● **Your instructions**: Work through the entries below line by line and give the number of lines with the string "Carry", nothing else.

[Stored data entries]
-.-.-
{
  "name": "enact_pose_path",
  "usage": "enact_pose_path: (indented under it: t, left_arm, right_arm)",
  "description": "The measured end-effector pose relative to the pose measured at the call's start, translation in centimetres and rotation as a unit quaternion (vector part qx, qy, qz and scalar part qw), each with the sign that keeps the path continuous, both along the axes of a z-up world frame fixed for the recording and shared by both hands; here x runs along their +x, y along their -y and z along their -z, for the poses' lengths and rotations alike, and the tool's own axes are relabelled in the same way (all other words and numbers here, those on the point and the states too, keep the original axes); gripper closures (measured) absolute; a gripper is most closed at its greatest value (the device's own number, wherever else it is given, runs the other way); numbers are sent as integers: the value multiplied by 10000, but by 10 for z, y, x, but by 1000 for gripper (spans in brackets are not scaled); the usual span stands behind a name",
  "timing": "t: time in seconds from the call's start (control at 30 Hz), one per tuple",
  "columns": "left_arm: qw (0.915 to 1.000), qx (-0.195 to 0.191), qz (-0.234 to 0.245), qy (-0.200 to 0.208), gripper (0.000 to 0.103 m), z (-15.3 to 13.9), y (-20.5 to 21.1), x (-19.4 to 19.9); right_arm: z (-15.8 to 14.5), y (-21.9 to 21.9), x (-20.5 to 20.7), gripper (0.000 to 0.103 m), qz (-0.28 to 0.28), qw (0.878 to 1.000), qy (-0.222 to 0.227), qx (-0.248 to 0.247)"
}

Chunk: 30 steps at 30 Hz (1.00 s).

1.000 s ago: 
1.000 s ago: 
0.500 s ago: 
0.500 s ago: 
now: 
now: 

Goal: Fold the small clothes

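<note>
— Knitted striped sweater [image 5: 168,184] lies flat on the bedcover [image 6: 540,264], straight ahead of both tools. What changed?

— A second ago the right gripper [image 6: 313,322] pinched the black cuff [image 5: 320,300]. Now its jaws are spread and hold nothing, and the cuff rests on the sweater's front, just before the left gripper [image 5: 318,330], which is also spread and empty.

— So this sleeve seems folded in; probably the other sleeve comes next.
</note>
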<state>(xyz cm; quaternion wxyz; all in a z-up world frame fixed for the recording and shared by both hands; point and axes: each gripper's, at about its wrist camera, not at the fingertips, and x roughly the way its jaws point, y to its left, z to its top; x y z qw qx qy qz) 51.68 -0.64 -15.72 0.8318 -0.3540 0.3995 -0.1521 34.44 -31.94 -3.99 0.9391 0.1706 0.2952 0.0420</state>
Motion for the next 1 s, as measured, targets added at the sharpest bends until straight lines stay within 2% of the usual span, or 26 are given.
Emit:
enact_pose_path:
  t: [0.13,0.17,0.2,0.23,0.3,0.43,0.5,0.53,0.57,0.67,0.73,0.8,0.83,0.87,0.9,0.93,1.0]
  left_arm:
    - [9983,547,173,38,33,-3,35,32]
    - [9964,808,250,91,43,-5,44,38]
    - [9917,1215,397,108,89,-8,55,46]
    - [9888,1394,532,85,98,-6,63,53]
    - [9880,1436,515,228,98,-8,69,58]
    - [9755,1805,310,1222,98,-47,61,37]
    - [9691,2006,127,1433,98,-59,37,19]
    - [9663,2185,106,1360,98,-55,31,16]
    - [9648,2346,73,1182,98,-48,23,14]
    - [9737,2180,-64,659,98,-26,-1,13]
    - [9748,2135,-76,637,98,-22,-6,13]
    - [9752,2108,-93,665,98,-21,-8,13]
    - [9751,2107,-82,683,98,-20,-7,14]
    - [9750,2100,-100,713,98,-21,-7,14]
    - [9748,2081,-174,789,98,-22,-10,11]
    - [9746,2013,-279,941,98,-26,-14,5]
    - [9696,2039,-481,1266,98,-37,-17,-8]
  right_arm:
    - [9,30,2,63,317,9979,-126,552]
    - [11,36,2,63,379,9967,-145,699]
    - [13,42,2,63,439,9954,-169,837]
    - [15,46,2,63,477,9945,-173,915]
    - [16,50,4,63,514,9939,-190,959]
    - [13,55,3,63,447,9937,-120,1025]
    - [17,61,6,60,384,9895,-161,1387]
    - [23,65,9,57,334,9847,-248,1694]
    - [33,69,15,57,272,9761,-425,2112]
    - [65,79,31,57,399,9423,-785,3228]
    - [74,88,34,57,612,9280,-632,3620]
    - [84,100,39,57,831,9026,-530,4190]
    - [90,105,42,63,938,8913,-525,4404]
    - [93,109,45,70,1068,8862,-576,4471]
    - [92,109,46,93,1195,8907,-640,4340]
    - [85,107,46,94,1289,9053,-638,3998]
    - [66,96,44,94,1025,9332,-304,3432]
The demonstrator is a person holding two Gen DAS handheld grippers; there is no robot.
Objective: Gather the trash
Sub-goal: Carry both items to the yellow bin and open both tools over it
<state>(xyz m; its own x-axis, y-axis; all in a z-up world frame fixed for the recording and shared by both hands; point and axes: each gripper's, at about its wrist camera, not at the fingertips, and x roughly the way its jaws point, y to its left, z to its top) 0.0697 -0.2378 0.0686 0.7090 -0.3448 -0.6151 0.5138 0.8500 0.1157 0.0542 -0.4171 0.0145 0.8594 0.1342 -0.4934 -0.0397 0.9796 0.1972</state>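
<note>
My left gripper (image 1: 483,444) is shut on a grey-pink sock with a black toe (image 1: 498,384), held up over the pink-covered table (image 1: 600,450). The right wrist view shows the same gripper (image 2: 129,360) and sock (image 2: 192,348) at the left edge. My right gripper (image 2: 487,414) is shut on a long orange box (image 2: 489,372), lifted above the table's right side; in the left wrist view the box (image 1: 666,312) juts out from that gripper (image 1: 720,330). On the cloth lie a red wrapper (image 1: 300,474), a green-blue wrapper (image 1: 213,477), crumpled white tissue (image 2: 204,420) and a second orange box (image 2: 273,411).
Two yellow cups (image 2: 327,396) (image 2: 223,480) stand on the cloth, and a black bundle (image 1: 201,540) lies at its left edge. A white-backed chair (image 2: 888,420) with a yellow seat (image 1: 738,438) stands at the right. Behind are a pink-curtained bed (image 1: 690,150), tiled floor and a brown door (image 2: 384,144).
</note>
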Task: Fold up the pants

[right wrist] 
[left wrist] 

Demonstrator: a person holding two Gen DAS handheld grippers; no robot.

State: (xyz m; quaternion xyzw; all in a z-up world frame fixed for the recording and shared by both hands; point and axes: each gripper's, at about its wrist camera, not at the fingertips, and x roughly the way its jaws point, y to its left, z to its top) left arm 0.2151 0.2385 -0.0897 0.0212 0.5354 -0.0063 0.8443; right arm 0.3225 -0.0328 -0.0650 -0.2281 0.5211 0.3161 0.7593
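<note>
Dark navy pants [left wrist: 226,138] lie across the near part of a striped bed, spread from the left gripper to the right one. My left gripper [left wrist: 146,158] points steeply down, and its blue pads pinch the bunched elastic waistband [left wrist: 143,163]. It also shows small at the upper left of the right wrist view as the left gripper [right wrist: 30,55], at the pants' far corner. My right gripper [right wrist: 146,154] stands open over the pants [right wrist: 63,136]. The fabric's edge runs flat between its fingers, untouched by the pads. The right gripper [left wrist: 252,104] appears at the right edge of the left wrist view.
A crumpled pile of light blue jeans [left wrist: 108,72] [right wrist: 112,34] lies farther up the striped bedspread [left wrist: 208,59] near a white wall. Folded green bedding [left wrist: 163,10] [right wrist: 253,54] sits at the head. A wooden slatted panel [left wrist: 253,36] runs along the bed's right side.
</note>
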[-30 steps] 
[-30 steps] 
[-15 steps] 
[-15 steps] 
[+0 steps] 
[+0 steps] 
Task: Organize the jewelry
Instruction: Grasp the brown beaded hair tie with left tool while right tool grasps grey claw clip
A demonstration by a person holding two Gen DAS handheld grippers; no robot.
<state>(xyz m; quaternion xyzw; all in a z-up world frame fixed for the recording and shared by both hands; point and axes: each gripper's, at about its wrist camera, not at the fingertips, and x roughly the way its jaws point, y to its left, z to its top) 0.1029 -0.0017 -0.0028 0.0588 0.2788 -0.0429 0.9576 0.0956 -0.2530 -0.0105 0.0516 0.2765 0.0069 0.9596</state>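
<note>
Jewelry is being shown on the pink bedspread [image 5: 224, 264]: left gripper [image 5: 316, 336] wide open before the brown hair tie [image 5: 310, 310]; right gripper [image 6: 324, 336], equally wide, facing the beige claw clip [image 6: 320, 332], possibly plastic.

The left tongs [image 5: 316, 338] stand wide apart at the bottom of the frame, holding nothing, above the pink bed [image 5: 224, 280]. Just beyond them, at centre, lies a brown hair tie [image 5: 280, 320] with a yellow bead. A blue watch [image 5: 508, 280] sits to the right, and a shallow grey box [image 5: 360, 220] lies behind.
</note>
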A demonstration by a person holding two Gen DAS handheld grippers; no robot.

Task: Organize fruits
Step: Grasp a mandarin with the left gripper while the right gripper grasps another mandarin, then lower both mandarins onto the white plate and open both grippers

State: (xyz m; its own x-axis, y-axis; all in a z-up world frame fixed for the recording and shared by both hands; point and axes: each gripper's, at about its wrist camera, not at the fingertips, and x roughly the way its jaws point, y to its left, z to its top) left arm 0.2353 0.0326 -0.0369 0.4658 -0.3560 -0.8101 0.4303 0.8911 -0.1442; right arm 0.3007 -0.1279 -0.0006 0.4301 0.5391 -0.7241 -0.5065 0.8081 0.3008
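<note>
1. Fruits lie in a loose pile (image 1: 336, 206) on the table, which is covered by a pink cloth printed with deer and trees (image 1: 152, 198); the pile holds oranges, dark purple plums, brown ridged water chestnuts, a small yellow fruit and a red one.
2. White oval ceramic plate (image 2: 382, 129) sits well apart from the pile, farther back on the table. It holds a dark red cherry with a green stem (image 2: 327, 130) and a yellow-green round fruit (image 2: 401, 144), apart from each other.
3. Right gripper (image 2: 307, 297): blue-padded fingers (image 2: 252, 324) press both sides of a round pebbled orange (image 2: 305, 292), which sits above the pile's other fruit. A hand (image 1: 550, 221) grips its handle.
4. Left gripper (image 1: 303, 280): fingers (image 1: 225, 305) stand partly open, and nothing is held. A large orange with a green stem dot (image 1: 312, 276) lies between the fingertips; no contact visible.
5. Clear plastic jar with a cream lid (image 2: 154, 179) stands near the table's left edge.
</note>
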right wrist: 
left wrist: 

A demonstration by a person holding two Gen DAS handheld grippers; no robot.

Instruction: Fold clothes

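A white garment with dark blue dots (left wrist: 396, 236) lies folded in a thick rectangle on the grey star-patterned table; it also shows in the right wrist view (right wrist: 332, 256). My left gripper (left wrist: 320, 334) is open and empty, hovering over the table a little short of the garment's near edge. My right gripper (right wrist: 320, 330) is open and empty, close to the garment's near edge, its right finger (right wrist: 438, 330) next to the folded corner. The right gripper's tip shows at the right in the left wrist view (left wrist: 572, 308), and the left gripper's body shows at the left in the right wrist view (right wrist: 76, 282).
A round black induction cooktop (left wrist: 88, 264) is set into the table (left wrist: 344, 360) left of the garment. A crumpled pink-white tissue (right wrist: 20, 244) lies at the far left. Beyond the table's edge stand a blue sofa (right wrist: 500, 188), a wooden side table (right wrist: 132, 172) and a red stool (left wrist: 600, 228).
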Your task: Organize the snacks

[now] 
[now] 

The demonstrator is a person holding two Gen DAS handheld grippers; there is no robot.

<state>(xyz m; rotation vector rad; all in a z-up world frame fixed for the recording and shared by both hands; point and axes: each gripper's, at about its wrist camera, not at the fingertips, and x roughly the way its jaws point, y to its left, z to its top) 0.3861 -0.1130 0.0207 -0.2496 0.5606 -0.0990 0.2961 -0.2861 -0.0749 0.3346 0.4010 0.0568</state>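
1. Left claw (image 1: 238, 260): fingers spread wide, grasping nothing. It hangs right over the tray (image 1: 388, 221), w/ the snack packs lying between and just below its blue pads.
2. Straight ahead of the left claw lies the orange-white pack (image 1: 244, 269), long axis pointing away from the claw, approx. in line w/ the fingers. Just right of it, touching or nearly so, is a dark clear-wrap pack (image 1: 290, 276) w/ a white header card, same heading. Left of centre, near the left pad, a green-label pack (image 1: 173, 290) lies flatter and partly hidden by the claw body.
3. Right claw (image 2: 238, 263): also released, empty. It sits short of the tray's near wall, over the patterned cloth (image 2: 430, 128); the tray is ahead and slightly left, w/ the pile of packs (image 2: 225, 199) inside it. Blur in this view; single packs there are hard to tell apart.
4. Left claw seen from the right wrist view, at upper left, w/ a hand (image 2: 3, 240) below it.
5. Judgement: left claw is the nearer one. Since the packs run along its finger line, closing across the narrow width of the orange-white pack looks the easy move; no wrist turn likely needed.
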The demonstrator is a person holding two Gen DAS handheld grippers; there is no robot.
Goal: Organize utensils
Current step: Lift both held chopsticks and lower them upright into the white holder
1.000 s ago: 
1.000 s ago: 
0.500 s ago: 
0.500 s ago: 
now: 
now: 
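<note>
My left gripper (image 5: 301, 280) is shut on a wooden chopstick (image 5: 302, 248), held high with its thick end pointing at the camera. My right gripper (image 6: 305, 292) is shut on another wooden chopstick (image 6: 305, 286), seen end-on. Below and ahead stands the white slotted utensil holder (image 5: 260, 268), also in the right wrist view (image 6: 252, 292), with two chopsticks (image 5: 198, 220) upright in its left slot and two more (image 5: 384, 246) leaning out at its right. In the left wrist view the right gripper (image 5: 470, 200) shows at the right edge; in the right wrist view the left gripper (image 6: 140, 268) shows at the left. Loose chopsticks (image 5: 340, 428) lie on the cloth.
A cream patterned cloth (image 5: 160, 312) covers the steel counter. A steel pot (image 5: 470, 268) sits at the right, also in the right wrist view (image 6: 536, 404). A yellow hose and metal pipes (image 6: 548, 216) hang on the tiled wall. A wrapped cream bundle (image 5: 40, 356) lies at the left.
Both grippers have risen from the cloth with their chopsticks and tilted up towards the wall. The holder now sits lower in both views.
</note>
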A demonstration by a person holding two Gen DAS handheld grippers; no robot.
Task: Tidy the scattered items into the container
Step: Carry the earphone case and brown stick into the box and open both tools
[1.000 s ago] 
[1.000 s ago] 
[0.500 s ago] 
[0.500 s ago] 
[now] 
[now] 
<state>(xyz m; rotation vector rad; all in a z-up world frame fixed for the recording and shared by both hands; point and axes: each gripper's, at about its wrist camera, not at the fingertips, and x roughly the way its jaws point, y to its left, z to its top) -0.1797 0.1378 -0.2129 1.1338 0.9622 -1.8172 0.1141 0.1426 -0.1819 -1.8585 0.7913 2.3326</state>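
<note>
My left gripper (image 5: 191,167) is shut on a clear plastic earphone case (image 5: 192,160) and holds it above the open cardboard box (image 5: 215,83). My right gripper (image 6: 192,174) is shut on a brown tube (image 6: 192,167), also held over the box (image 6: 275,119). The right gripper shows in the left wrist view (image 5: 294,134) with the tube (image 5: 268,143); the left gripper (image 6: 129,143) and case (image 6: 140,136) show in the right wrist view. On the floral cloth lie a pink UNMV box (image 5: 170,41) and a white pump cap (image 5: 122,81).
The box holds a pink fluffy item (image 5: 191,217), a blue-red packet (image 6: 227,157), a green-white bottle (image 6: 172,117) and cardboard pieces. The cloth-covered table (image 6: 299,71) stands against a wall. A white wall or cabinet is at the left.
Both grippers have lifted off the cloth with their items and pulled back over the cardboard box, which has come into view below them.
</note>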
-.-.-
● **Solution to this task**: 2